The Museum of Contemporary Art’s immense new exhibition, Howardena Pindell: What Remains to be Seen, is hard to describe in several paragraphs. The exhibition, which opened last Saturday, is the first major survey of Howardena Pindell’s career and spans over 50 years of work by the black artist who is too frequently overlooked in the annals of art history.
While artists like Andy Warhol and Roy Lichtenstein investigated the depths of flatness during the Pop Art craze of the 1960s, Pindell had already advanced to explorations of color, form, and structure in her works, testing the boundaries of rectangle-on-wall art. Born in Philadelphia in 1943, Pindell’s work brings together a variety of media into what has been called “figurative abstract expressionism.” Though her undergraduate training at Boston University had focused on figurative painting, she turned towards abstraction during graduate school at Yale University, and it was not until after 1979 that both forms would fuse.

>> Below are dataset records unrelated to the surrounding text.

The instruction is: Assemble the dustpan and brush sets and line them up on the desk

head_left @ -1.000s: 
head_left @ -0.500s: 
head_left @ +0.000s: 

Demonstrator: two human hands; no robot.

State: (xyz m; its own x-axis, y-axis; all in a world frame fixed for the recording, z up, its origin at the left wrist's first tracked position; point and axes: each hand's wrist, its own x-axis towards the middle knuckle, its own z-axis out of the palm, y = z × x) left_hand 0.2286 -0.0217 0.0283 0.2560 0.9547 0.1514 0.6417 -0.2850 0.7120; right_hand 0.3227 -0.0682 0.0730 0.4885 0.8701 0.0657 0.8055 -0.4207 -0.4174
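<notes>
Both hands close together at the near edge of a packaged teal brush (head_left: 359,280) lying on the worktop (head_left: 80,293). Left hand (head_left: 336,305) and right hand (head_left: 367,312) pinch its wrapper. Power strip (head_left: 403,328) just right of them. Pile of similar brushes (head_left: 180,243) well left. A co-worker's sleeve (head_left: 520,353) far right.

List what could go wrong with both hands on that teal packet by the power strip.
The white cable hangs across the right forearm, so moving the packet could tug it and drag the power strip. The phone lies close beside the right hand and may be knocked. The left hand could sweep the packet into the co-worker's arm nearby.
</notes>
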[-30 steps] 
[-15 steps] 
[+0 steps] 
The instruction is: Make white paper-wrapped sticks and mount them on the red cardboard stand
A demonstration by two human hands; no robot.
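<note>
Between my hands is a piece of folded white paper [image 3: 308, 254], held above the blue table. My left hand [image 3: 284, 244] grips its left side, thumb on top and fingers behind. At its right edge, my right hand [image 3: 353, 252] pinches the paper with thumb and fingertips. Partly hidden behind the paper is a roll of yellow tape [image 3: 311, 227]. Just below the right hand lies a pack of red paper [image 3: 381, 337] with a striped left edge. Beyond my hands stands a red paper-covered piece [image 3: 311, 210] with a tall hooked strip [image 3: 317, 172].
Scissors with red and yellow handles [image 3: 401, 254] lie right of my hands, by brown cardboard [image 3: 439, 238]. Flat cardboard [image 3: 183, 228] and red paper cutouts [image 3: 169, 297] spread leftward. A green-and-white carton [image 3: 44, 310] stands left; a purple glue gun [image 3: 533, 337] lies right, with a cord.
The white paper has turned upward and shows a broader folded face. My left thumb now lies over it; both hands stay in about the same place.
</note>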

For a number of reasons, 1979 was a major inflection point in Pindell’s life and career, which the exhibition meticulously reflects. First, Pindell—a black woman—publicly opposed a show at Artists Space in New York entitled, “The N****R Drawings,” which featured charcoal drawings by a young, white, male artist named Donald Newman. Second, she made the major decision to leave her curatorial position at the Museum of Modern Art and begin teaching at Stony Brook University, where she still teaches today. Third, and perhaps most importantly, Pindell was severely injured in a traumatic car accident. She was trapped in front of numerous onlookers, who dared not approach her for fear that the gas tank of her car would explode. After the incident, Pindell suffered from severe short-term memory loss. Though she never abandoned her propensity for experimentation, she began reincorporating figuration into her previously developed techniques to probe topics like memory, culture, and social justice.
Appropriately, curators Naomi Beckwith of the MCA and Valerie Cassel Oliver of the Virginia Museum of Fine Arts have organized What Remains to be Seen into two sections, the first of which exhibits Pindell’s experimentation prior to 1979, and the second of which arranges Pindell’s work after 1979 based on her multidisciplinary approach as memoirist, activist, traveler, and scientist.
If the exhibition were limited to Pindell’s pre-1979 work, it would still be spectacular. Some of her earlier work was featured in the Metropolitan Museum of Art’s Delirious: Art at the Limits of Reason 1950–1980 this fall, so it should come as no surprise that it explores themes of logic, order and chaos, and objectivity and subjectivity. In “Five” (1973), for example, Pindell writes sets of five tally marks in black ink, over and over again, on top of graph paper. The rigidity of the grid is confronted by the infinitude, obsessiveness, and vacuousness of the five black lines in endless repetition. Other works in this section feature rippling seas of colorful circles and texturally rich canvases covered in vibrantly colored chads—the perfectly circular paper detritus produced by a hole puncher.
The second half of the exhibition is no less impressive. Sewing together canvases, which had previously been part of Pindell’s artistic practice, took on new meaning for her after the accident; while still making use of paint, glitter, and chads in these pieces, she also includes images of body parts, houses, and diners, as if she is stitching herself back together through canvases. In another series, Pindell cuts apart postcards of different landscapes and cultural icons and tapes them back together into one continuous, three-dimensional flow of images, all of which are fractured and ambiguous in meaning. One of the most stellar sections of the exhibition focuses on the role of activism in Pindell’s later art. She continues to apply collage to these works, sewing together ripped canvases, imitating stitch marks with parallel streaks of thick, monochromatic paint, and including words like “genocide” and “silence” floating amidst pertinent images. The exhibition concludes on a serene note by highlighting the collection of Pindell’s work that takes science as its subject matter. In “Nautilus 1” (2014–2015), Pindell rips apart a bright yellow canvas and sews it back together into a spiral. It is dotted with round, brightly colored shapes that suggest constellations. Pieces like these once again suggest the mystery and vastness of the universe, even as we know it in our everyday lives, in this case through objects like shells.
What really sets What Remains to be Seen apart is the scrupulous context included by the curators. Between the two halves of the exhibition, they have set up a “1979 room,” with magazine covers, album covers, advertisements from that year printed on the walls, and 1979 pop music playing from speakers. A timeline of Pindell’s life and of major global events is also included. Beyond this single room, the curators use wall text to carefully locate each work within its historical context. The exhibition thus takes special care to make sure it is accessible to a younger audience.
While the name “Howardena Pindell” may not immediately ring any bells, What Remains to be Seen is a promising step towards rectifying that.
“I look at my work as a kind of joyous play…a visual toy,” Pindell said in a press Q&A on Friday. What Remains to be Seen invites viewers to join Pindell in playing with her visual toys, and the invitation should not be turned down.
Howardena Pindell: What Remains to be Seen is on view at the Museum of Contemporary Art until May 20, 2018.